Lucía, la fuga de la hija rebelde.

La familia Pinochet Hiriart sigue dándonos sorpresas.

No debía ser así. Cuando el joven oficial Augusto Pinochet Ugarte pololeaba en la plaza de San Bernardo, ciudad a la que se podía viajar en tranvía desde Santiago y donde la vida se deslizaba a paso lento, sus expectativas difícilmente iban más allá de las de la incipiente clase media. Años más tarde, ha contado Belisario Velasco, cuando ya con más jinetas, pasaba a buscar a su regalona, Lucía, que oficiaba de secretaria de Velasco, se sentaba pacientemente a esperarla. Lejos estaban sus legendarios arrebatos de mal humor que más tarde le costarían el cargo a algún colaborador no avisado. Quizás también hubo sacrificios mayores –como lo prueba la historia del mundo- en el altar levantado en torno a los estados de ánimo del “Jefe”.

Hasta la víspera del 11 de septiembre de 1973 los Pinochet Hiriart no estaban destinados a ocupar mucho espacio en los libros de historia.

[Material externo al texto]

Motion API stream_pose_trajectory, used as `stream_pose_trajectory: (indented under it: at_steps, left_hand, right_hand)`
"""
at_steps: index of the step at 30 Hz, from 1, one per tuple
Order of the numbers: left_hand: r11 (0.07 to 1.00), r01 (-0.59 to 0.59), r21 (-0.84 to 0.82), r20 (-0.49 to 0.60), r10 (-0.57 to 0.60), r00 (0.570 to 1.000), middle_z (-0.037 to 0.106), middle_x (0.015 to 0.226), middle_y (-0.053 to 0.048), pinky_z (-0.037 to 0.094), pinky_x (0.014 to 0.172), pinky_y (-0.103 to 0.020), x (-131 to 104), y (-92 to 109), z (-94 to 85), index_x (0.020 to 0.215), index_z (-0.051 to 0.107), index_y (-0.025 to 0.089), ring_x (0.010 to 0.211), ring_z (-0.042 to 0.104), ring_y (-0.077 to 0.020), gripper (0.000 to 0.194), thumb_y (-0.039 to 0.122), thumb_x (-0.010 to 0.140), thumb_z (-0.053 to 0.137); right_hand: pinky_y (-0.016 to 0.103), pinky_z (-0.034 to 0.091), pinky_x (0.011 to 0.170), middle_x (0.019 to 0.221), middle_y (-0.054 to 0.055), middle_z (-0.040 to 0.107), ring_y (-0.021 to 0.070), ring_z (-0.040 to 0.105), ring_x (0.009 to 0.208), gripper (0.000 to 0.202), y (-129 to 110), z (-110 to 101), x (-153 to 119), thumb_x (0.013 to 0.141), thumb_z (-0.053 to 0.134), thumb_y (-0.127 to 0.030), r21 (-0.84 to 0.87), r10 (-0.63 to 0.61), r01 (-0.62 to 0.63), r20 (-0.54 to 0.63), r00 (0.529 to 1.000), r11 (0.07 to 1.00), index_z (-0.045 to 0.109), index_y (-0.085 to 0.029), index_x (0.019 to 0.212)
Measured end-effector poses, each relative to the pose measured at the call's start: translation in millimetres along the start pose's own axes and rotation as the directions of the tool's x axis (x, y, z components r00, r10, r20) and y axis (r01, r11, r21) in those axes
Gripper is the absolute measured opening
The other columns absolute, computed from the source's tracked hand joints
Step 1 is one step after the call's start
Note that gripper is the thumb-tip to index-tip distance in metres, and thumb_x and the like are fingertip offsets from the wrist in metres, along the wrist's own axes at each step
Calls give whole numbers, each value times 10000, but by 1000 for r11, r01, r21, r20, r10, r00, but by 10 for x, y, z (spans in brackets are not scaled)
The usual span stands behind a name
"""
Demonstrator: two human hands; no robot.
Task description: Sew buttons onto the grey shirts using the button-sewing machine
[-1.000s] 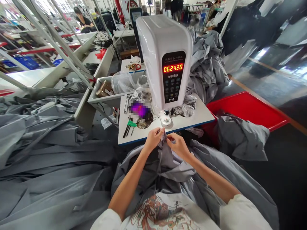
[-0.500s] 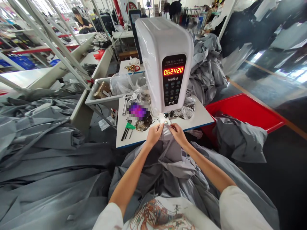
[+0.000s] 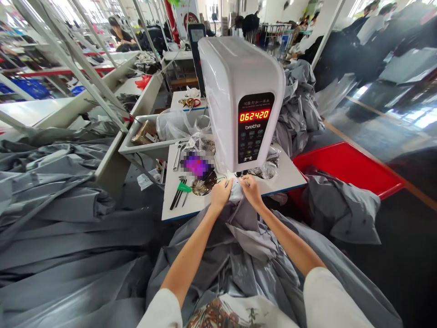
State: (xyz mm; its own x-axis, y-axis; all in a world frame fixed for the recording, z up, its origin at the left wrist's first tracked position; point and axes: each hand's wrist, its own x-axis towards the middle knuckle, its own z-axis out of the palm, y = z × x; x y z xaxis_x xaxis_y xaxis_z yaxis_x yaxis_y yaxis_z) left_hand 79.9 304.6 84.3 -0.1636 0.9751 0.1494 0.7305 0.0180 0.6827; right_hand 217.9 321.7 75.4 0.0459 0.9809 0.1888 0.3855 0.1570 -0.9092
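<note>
Grey fabric [image 3: 244,218] runs from my lap up to the base of a white snap-fastening machine [image 3: 221,91], whose red display reads 062420. My left hand [image 3: 221,193] pinches the fabric's left edge, thumb on top. On the other side, my right hand [image 3: 251,190] is closed on the same cloth, just under the machine head. Between the two hands a lighter strip of the fabric is pulled fairly flat. The machine head hides the spot where the cloth meets the working point.
On the white table [image 3: 174,212] lie hex keys [image 3: 177,193] with a green holder, a wrench [image 3: 177,157] and a blurred purple item [image 3: 197,164]. A grey bin [image 3: 136,145] stands left, a red bin [image 3: 351,159] right. Grey fabric heaps [image 3: 68,237] lie left.
The view has tilted slightly, so the machine sits lower and further right. Both hands keep their grip on the fabric and stand close to the machine; my right fingers are curled tighter.
</note>
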Motion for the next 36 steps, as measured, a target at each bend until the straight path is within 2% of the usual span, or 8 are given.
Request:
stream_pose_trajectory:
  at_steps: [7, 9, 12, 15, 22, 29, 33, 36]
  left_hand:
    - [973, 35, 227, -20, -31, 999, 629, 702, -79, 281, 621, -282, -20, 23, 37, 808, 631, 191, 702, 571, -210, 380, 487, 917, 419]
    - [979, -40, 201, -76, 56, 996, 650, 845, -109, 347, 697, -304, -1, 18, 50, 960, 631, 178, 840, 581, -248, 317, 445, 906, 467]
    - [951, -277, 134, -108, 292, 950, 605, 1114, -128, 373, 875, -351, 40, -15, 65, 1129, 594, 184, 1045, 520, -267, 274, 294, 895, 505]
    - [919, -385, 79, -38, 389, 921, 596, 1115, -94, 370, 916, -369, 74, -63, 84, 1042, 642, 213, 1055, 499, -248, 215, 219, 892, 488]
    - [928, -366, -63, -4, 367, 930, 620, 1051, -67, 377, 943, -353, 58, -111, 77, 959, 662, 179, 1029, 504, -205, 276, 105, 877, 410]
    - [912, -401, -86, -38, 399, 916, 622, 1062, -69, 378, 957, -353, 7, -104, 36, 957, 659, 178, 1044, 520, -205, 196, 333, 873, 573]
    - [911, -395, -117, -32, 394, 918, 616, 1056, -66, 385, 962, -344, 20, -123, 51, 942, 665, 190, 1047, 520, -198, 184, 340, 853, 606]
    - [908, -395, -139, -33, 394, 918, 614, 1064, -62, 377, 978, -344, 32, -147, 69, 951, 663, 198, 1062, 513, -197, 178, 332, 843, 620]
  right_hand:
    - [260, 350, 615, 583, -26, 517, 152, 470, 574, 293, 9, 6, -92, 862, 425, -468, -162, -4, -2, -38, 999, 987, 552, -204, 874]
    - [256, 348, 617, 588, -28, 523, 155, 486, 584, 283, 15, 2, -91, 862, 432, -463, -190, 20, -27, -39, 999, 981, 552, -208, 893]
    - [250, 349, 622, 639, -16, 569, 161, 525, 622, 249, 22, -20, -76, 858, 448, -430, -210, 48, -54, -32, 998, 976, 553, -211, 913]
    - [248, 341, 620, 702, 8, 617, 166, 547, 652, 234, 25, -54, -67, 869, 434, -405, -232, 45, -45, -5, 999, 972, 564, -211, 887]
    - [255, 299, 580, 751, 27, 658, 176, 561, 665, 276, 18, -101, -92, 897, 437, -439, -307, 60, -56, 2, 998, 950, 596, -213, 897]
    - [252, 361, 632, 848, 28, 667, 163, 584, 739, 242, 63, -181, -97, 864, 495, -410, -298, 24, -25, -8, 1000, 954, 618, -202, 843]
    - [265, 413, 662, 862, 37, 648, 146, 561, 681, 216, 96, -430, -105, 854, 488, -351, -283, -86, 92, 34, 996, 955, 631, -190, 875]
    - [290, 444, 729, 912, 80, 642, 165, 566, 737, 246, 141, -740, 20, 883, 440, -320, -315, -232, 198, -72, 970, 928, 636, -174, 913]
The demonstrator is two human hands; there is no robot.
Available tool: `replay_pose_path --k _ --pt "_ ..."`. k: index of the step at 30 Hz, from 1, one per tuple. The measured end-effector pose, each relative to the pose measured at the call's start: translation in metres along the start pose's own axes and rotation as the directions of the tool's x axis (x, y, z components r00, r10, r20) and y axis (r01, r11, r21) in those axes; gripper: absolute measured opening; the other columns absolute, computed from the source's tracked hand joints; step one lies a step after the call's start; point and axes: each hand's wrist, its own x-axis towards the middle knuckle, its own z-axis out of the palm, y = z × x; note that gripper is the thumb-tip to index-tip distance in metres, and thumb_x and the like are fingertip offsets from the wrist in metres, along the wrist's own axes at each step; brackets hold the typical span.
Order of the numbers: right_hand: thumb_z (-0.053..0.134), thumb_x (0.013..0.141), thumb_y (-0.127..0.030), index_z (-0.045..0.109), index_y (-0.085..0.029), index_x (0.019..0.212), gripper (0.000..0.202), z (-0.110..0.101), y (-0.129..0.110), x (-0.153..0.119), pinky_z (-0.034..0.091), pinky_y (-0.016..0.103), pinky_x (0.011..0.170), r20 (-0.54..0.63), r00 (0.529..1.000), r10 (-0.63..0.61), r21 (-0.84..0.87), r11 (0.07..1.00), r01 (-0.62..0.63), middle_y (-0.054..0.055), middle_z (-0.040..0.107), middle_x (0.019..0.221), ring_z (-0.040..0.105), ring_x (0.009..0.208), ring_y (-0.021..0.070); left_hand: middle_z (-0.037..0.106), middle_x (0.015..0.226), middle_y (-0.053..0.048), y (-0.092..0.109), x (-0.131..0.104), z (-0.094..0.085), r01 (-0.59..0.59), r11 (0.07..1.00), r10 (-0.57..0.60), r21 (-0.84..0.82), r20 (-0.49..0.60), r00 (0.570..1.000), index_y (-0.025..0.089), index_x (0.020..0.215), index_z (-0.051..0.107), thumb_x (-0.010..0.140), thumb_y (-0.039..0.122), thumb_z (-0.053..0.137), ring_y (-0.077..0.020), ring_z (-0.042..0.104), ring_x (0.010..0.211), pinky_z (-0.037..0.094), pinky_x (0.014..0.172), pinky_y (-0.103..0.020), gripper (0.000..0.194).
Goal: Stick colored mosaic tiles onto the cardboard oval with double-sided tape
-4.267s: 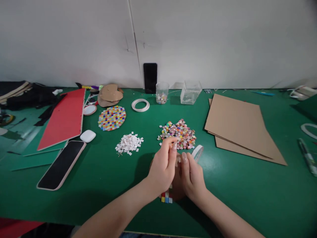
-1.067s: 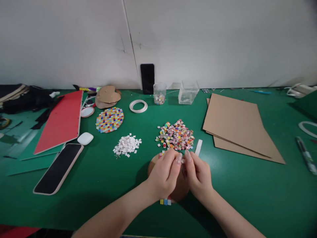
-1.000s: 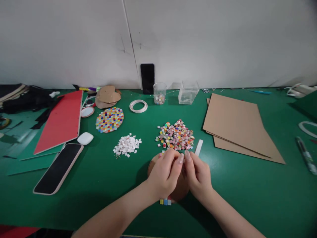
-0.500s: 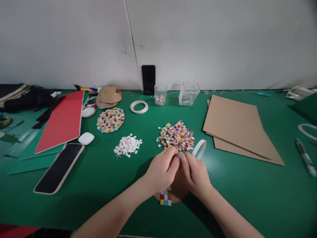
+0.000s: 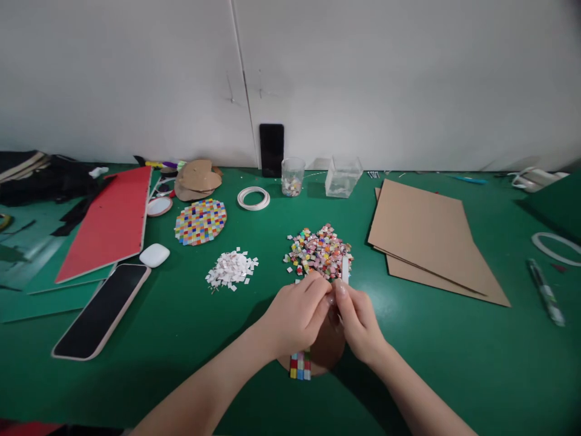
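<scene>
Cardboard disc (image 5: 327, 351), lower edge exposed, pinched hands (image 5: 297, 312) above, contents hidden, sheets (image 5: 420, 239) well apart

Flat on the green table (image 5: 190, 327): a round brown board (image 5: 325, 354), mostly hidden under both hands, bare where visible at right. Bears near its lower left edge a tight block of small square tiles (image 5: 300, 366) — runs in three columns, ends in yellow, blue and pale blue. Farther up, a narrow white strip (image 5: 345, 270), hidden at its lower end. Points upward — overlaps a loose, many-coloured heap (image 5: 320, 247) in view.
</scene>
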Motion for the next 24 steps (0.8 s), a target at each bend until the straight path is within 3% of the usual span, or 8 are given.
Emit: replay_pose_path --k 3,6,10,13,24 --pt "0.027 0.089 -0.057 0.038 -0.02 0.056 0.051 0.0 -0.004 0.002 0.031 0.021 0.04 0.024 0.99 0.139 0.146 0.979 -0.141 -0.003 0.04 0.046 0.037 0.042 0.0096 0.049 0.077 -0.002 -0.002 0.0 0.002 -0.071 0.993 0.072 0.094 -0.01 0.997 0.019 0.08 0.041 0.089 0.018 0.027 -0.0149 0.05 0.064 0.042 0.055 -0.026 0.017" --pt "0.036 0.084 -0.059 0.039 -0.02 0.054 0.05 -0.003 -0.01 0.005 0.028 0.02 0.035 0.129 0.955 0.266 0.242 0.926 -0.29 -0.005 0.039 0.044 0.036 0.037 0.0082 0.052 0.078 -0.004 -0.005 0.0 0.003 -0.144 0.967 0.154 0.209 -0.034 0.987 0.018 0.081 0.042 0.089 0.017 0.026 -0.0162 0.051 0.066 0.043 0.055 -0.028 0.019" --pt "0.04 0.082 -0.06 0.042 -0.019 0.055 0.05 -0.006 -0.014 0.006 0.026 0.019 0.034 0.24 0.925 0.295 0.259 0.898 -0.354 -0.006 0.038 0.042 0.035 0.035 0.0073 0.053 0.079 -0.004 -0.01 0.0 0.003 -0.234 0.899 0.267 0.372 -0.039 0.963 0.017 0.086 0.047 0.09 0.018 0.025 -0.0168 0.051 0.068 0.044 0.056 -0.028 0.022" --pt "0.036 0.085 -0.059 0.042 -0.019 0.057 0.05 -0.006 -0.014 0.005 0.028 0.019 0.035 0.278 0.913 0.3 0.242 0.897 -0.369 -0.006 0.037 0.042 0.035 0.035 0.0073 0.05 0.075 -0.003 -0.013 0.001 0.001 -0.242 0.861 0.287 0.447 -0.033 0.957 0.018 0.085 0.049 0.09 0.018 0.026 -0.0161 0.049 0.064 0.042 0.053 -0.027 0.023" --pt "0.034 0.087 -0.055 0.037 -0.021 0.06 0.043 0.007 -0.008 0.0 0.027 0.021 0.038 0.055 0.975 0.215 0.167 0.961 -0.222 -0.006 0.032 0.049 0.029 0.043 0.0088 0.053 0.067 -0.004 -0.011 0.004 0.005 -0.215 0.825 0.345 0.522 -0.165 0.924 0.017 0.072 0.047 0.088 0.014 0.026 -0.0168 0.049 0.062 0.042 0.053 -0.028 0.026"
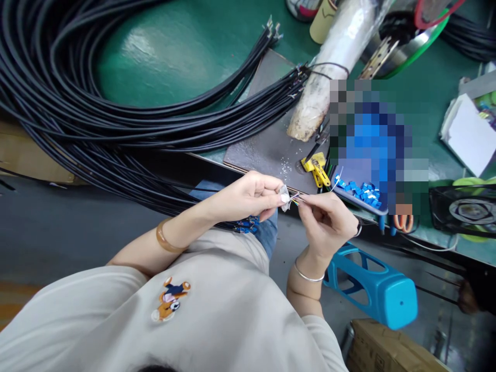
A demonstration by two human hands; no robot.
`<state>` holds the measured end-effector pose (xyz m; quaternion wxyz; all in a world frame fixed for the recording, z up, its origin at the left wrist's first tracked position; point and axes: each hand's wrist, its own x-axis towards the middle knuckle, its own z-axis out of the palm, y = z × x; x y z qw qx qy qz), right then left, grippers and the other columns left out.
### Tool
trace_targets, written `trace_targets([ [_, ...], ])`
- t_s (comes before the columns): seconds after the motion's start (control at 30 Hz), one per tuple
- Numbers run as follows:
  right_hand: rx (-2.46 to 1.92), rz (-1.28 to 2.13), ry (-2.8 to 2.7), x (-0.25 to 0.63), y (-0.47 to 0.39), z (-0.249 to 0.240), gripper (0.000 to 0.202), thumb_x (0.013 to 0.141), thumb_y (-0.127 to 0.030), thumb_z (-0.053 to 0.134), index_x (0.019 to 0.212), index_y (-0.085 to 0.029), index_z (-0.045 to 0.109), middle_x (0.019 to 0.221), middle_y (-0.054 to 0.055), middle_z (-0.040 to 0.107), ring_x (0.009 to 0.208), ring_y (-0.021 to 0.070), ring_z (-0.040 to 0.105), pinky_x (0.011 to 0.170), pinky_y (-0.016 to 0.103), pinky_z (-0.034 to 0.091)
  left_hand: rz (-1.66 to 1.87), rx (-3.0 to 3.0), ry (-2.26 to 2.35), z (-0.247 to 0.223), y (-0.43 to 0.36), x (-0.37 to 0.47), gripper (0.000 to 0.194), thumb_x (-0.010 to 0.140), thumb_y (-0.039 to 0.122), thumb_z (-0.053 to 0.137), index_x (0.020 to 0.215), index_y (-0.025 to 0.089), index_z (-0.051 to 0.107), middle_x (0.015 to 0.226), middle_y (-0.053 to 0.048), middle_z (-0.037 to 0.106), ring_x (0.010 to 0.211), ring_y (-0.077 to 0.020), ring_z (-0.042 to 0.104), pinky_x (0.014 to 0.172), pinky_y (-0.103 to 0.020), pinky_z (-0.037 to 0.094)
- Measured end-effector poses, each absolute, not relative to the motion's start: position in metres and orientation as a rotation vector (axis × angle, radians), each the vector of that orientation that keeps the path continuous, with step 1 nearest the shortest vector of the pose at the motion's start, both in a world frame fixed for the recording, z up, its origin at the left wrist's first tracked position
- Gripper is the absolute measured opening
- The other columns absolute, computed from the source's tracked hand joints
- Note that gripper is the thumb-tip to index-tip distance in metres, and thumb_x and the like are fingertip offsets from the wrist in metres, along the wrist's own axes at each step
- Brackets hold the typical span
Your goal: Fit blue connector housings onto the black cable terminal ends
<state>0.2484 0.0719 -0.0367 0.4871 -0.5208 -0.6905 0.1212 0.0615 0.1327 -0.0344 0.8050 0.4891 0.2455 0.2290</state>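
Thin coloured wires [295, 199] are held in the small gap between the two hands, with a crumpled whitish piece [284, 198] on their left side. The left hand [258, 195] has its thumb and forefinger closed, pinching the whitish piece; its other fingers are curled beneath. The right hand [328, 216] pinches the wires between thumb and forefinger, just beside the left fingertips; whether it also grips a slim tool, I cannot tell. A pale strand [337, 178] rises just beyond the right fingers. Below the left fingers hang blue cable ends [246, 225], near the lap. Beyond the fingertips lies a dark board [267, 151], dotted with white scraps [286, 168], and a yellow-handled tool [316, 168] rests near its edge, a little to the right. Farther right of the right fingers stands a tray [351, 168] with small blue pieces [359, 193], partly covered by a pixelated patch. A thick bundle of black cables [163, 114] sweeps past, beyond and left of the left fingers, and a plastic-wrapped roll [341, 54] lies well beyond both hands. A blue stool [401, 305] stands below and right of the right fingers.
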Motion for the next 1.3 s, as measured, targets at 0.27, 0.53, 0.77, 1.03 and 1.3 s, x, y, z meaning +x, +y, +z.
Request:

Augusto cultivaba, casi como un rasgo de distinción, su declarado amor a la lectura. Se proclamaba, además, historiador aficionado. También ofició como teórico de la geopolítica, aunque en su tiempo se demostró que tomaba mucho –no siempre reconociéndolo- de Friedrich Ratzel y Karl Haushofer, ilustres maestros alemanes en la materia. En sus ratos libres, haciendo honor a la fama del chileno machista, también vivió historias extra-matrimoniales. Una de ellas se convirtió más tarde, según varias confidencias, pero sobre todo por el relato de Mónica Madariaga, en la clave para doblegar su voluntad. Cuando un subordinado quería lograr algo, le he escuchado por lo menos a tres testigos, había que pedírselo que lo hiciera “por Piedad”. El recuerdo de este romance siempre lo enternecía, asegura una periodista que le preguntó acerca de la misteriosa rubia que conoció en Ecuador. En reciprocidad, el tema invariablemente despertaba el enojo de Lucía Hiriart.

Este 2006, el final de la historia que empezó con aires de gesta en 1973, es patético. La magia duró exactamente hasta 1998, el año del derrumbe cuando, detenido en Londres, se vio que Augusto José Ramón, como el emperador del cuento, estaba desnudo y que sus reiteradas amenazas ya no tenían respaldo. Pese al último gesto de desafío, el que protagonizó a la llegada a Santiago, cuando se levantó de su silla de ruedas y salió caminando por la losa del aeropuerto, nunca más volvió a ser el de antes. Peor aún: nunca más se le vio como antes. Asediado en el mundo entero por el tema de los derechos humanos, en Chile lo procesaron, además, por no pagar impuestos.

Para sus últimos admiradores, no pocos todavía, cayó entonces la última máscara. Los que le habían perdonado todo, los que no se conmovieron por las muertes, las torturas, el exilio y los sufrimientos de tantos inocentes, se sintieron ultrajados personalmente.

Ahora el clan familiar está más solo que nunca. Y, como última sorpresa, Lucía Pinochet, la hija mayor, la que siempre estuvo más cerca del centro político y que se relacionaba con más soltura con los periodistas y los medios de comunicación, optó por reaccionar –rebelde- contra la Justicia yéndose del país antes de ser notificada de su procesamiento. Con su arriesgada apuesta tal vez quería encontrar más allá de nuestras fronteras la comprensión, simpatía y apoyo, incluso financiero, que no tuvo aquí.